OS064. Contribute of the L-cysteine/ H2S pathway in placenta homeostasisin hypertensive disorders.

INTRODUCTION: Hydrogen sulfide (H2S) is considered the third endogenous gas transmitter besides nitric oxide and carbon monoxide [1]. It is produced from L-cysteine or L-methionine via the enzymes cystathionine beta-synthase (CBS) and cystathionine gamma-lyase (CSE). H2S is involved in the control of vascular homeostasis, having either relaxant or contractant effect on smooth muscle cells. The H2S involvement in rat and human intrauterine tissues has also been shown [2]. OBJECTIVES: The aim of our study was to investigate the L-cysteine/ H2S pathway in rat and human placenta in hypertensive state. METHODS: Placental samples were collected from spontaneous hypertensive rats (SHR) and normotensive rat (Wistar Kyoto; WKY). In parallel, placental samples were collected from 10 pre-eclamptic women and 5 controls after caesarean sections. Pre-eclamptic women were divided into two subgroups: Group1 (women who developed Early Preeclampsia, n=4); Group2 (women who developed Late Preeclampsia, n=6).
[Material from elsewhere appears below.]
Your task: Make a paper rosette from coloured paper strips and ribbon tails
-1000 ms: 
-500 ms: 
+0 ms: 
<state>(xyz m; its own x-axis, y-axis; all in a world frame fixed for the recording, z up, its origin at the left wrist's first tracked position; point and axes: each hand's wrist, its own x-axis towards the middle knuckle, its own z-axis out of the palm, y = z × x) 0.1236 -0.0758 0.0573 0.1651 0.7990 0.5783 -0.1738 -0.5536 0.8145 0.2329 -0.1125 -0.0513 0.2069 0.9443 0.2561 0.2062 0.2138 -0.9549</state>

The expression of CBS and CSE was evaluated in sample tissues by Western blotting analysis. The enzymatic activity was assessed in basal and stimulated (L- cysteine) condiction by a colorimetric assay. Statistical analysis was performed by using Student's t test. P<0,05 was considered as statistically significant. RESULTS: The expression of CBS and CSE in placenta of SHR rats were significantly reduced (p<0.05) compared to WKY. The H2S production resulted significantly (p<0,05) lower in SHR than WKY rats. In human placenta, the basal H2S production was similar in the three groups; interestingly the H2S production by adding L-cysteine, was higher in Late Preeclampsia compared to control group. CONCLUSION: H2S was produced in rat and human placenta. CBS and CSE, the enzymes involved in the production of H2S, were down-regulated in SHR rats and, as a consequence the H2S production was significantly reduced. Starting from these data, we tried to analyze the role of hydrogen sulfide in preeclampsia to assess the contribute of this gas transmitter in the development of this condition. Unexpectedly, preliminary data demonstrated that in women developing Late Preeclampsia there was an higher production of H2S after stimulation with L-cysteine, not revealed in Early Preeclampsia or in healthy control group. Our results indicated that the L-cysteine/H2S pathway could contribute to the development of preeclampsia condition.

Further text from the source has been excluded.